The Dead Milkmen | painting by Syd Torchio | via facebook.com/thedeadmilkmen

When The Dead Milkmen reunited for good more than a decade ago, they could have chosen the option so many bands go with and become sort of a nostalgia act. Nobody would have faulted them for it. Those old songs, the ones people really go wild for, they’re inarguably perfect. So bloviate all day about the nature of nostalgia and authenticity, but it pays the bills.

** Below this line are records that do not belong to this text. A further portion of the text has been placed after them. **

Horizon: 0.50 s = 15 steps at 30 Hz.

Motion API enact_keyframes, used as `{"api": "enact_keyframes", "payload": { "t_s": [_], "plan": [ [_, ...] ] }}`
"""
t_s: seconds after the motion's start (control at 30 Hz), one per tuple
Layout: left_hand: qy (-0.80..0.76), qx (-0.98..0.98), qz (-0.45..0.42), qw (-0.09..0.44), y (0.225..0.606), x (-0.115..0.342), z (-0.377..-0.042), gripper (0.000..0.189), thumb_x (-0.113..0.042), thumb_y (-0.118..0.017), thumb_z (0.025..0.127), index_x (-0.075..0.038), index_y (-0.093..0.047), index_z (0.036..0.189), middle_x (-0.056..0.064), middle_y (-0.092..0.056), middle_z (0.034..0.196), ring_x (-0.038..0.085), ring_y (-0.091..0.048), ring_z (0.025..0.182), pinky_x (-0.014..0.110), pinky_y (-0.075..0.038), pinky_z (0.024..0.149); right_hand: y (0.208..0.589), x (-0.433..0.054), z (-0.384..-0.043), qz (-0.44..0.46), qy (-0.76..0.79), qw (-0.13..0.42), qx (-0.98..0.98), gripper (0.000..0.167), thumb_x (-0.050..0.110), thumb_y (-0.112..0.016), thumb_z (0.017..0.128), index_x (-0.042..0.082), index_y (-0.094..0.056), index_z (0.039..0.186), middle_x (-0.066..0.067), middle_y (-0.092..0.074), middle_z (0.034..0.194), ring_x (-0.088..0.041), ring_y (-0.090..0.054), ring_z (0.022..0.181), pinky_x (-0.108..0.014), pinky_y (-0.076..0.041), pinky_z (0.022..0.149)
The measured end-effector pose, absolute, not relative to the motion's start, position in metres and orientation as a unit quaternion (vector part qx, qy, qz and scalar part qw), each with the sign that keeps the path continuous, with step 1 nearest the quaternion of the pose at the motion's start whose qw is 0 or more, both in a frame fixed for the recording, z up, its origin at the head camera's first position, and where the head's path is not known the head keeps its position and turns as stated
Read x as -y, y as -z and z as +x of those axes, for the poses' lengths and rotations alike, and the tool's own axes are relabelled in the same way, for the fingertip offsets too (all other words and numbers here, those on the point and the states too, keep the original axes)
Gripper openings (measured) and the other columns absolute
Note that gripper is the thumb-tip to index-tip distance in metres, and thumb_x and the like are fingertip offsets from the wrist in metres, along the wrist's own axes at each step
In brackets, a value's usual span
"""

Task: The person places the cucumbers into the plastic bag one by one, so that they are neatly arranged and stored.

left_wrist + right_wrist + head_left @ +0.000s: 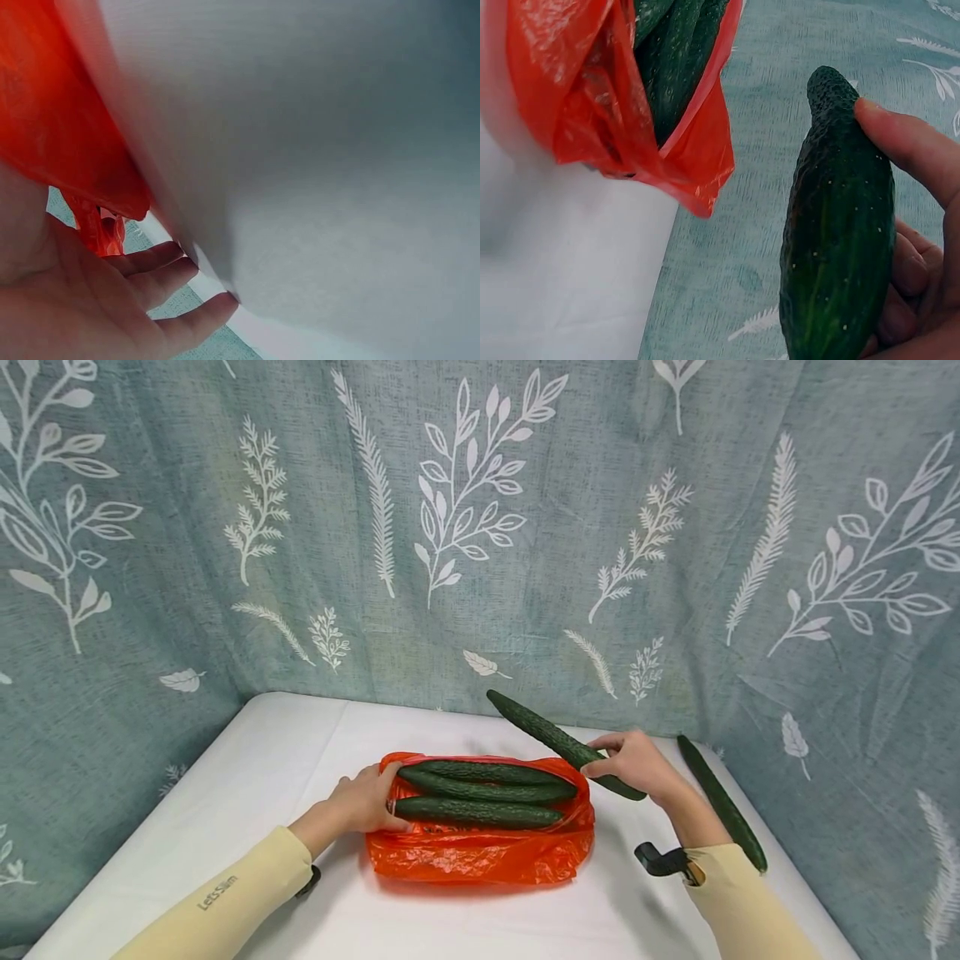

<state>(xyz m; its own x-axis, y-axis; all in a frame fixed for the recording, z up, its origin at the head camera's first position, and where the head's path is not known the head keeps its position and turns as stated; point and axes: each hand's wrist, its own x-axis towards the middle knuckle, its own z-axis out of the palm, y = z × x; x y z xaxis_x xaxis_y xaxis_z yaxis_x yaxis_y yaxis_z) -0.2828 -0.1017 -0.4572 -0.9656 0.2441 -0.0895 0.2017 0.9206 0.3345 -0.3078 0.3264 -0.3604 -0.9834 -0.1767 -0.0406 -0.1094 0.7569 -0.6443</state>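
Observation:
A red plastic bag (480, 860) lies on the white table with its mouth facing up, and several dark green cucumbers (480, 812) show inside. My left hand (367, 802) holds the bag's left end, thumb and forefinger at its rim. In the left wrist view the other fingers (161, 274) stretch past the bag. Above the bag's right end, my right hand (633, 766) grips one cucumber (551, 735) near its right end. That cucumber slants up to the left. In the right wrist view the thumb presses near the tip of the held cucumber (840, 225).
Another cucumber (720, 802) lies along the right edge of the white table (300, 760). A grey-green curtain (480, 635) with white leaf prints hangs behind and on both sides. Dark straps (663, 860) sit at the wrists.

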Motion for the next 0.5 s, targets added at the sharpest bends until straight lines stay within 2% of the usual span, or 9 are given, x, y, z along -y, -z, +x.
{"api": "enact_keyframes", "payload": {
  "t_s": [0.07, 0.13, 0.17, 0.33, 0.5],
  "plan": [
    [-0.161, -0.978, 0.114, 0.066, 0.457, 0.101, -0.283, 0.112, -0.064, -0.084, 0.07, -0.012, -0.032, 0.155, 0.022, -0.05, 0.144, 0.038, -0.047, 0.134, 0.066, -0.036, 0.104, 0.36, -0.322, -0.309, -0.081, 0.345, 0.049, -0.934, 0.055, 0.03, -0.085, 0.077, 0.006, -0.071, 0.124, -0.003, -0.045, 0.072, -0.019, -0.042, 0.068, -0.035, -0.041, 0.068],
    [-0.158, -0.978, 0.115, 0.066, 0.456, 0.101, -0.283, 0.114, -0.065, -0.083, 0.07, -0.012, -0.031, 0.156, 0.021, -0.05, 0.144, 0.037, -0.047, 0.135, 0.066, -0.036, 0.104, 0.361, -0.318, -0.311, -0.086, 0.351, 0.053, -0.931, 0.053, 0.027, -0.085, 0.077, 0.005, -0.071, 0.124, 0.001, -0.027, 0.064, -0.017, -0.027, 0.059, -0.035, -0.035, 0.063],
    [-0.159, -0.978, 0.116, 0.066, 0.456, 0.101, -0.283, 0.114, -0.065, -0.083, 0.07, -0.012, -0.031, 0.156, 0.021, -0.05, 0.144, 0.037, -0.047, 0.134, 0.066, -0.037, 0.104, 0.361, -0.317, -0.312, -0.089, 0.355, 0.053, -0.929, 0.053, 0.026, -0.086, 0.077, 0.005, -0.071, 0.123, 0.003, -0.024, 0.061, -0.016, -0.023, 0.057, -0.034, -0.033, 0.061],
    [-0.157, -0.979, 0.116, 0.065, 0.456, 0.102, -0.283, 0.114, -0.065, -0.084, 0.069, -0.012, -0.031, 0.155, 0.021, -0.05, 0.144, 0.037, -0.048, 0.134, 0.065, -0.037, 0.103, 0.361, -0.306, -0.316, -0.126, 0.357, 0.053, -0.924, 0.05, 0.024, -0.086, 0.075, 0.004, -0.073, 0.12, 0.004, -0.024, 0.058, -0.014, -0.02, 0.054, -0.031, -0.026, 0.054],
    [-0.152, -0.979, 0.119, 0.062, 0.457, 0.101, -0.283, 0.113, -0.066, -0.083, 0.07, -0.011, -0.032, 0.155, 0.021, -0.051, 0.143, 0.037, -0.048, 0.133, 0.067, -0.037, 0.103, 0.363, -0.297, -0.321, -0.16, 0.352, 0.063, -0.92, 0.048, 0.024, -0.087, 0.076, 0.007, -0.074, 0.118, 0.005, -0.024, 0.057, -0.013, -0.019, 0.053, -0.029, -0.026, 0.054]
  ]
}}
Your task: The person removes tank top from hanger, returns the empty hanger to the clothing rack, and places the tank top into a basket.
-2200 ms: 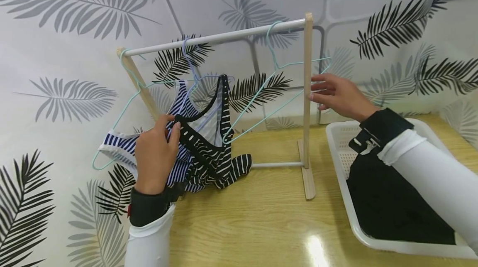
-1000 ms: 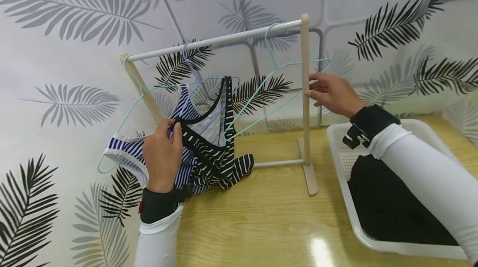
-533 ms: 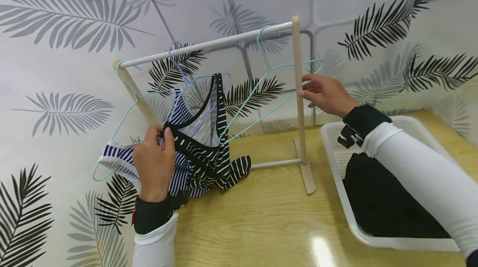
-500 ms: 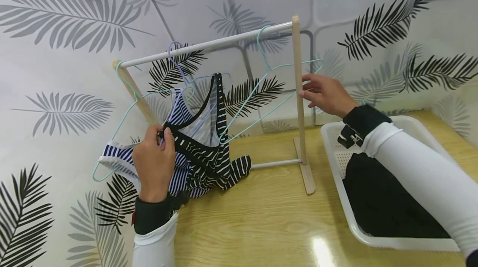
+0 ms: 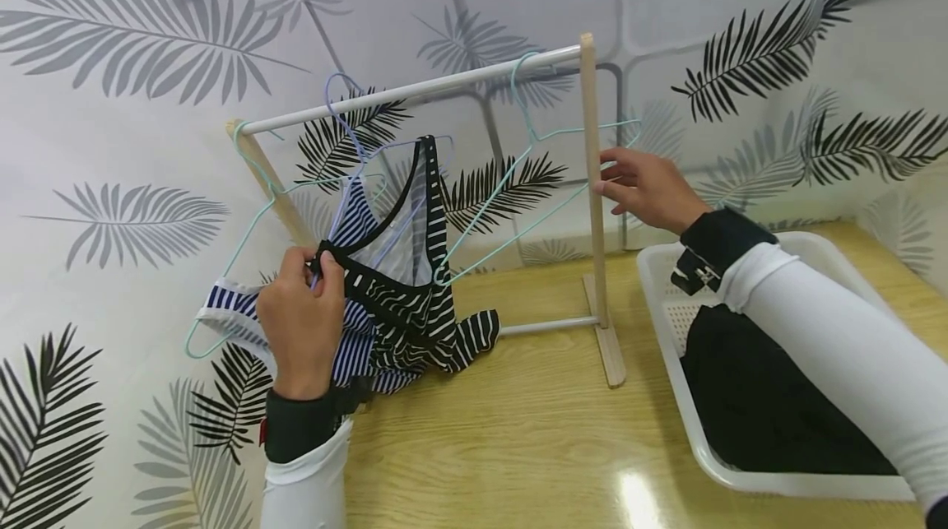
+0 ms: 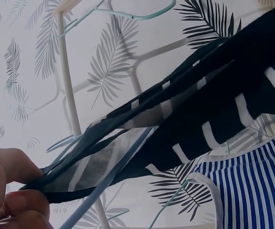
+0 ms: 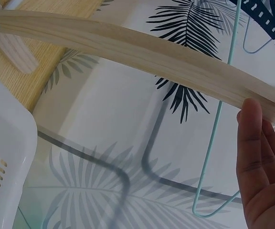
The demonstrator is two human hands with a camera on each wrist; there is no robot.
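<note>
My left hand [image 5: 302, 319] pinches a shoulder strap of a black-and-white striped tank top [image 5: 437, 225] together with the end of a purple hanger [image 5: 344, 130]. The other strap lies over the hanger's far arm, and the garment's lower part hangs bunched. In the left wrist view, the black strap [image 6: 175, 129] stretches away from the thumb and fingers. The hanger's hook stands at the rack's bar [image 5: 422, 89]. My right hand [image 5: 652, 187] holds the rack's right wooden post [image 5: 595, 241] between thumb and fingertips; in the right wrist view the fingertips are at the post [image 7: 142, 59].
A blue-and-white striped top [image 5: 233, 299] hangs on a green hanger [image 5: 255, 220] at the left. Another green hanger [image 5: 533, 134] hangs bare near the right post. A white basket [image 5: 689, 422] with black clothing [image 5: 770, 397] stands on the wooden table [image 5: 518, 447] at the right.
The purple hanger's hook has moved left along the bar and up slightly, and my left hand has shifted left with the strap. The right hand stays at the post.
</note>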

But this is the Milkmen we’re talking about here! They weren’t some one-hit-wonders trying to recapture past glories. They never had the glory! Sure “Punk Rock Girl” landed then on MTV but watch those videos of them on “Downtown Julie Brown” and you’ll see a bunch of mischievous dorks who know that their dance cards might get punched soon and are going to make the most out of this moment. Which is to say: while they had a few years of pretty constant touring, they eventually came back to their day jobs.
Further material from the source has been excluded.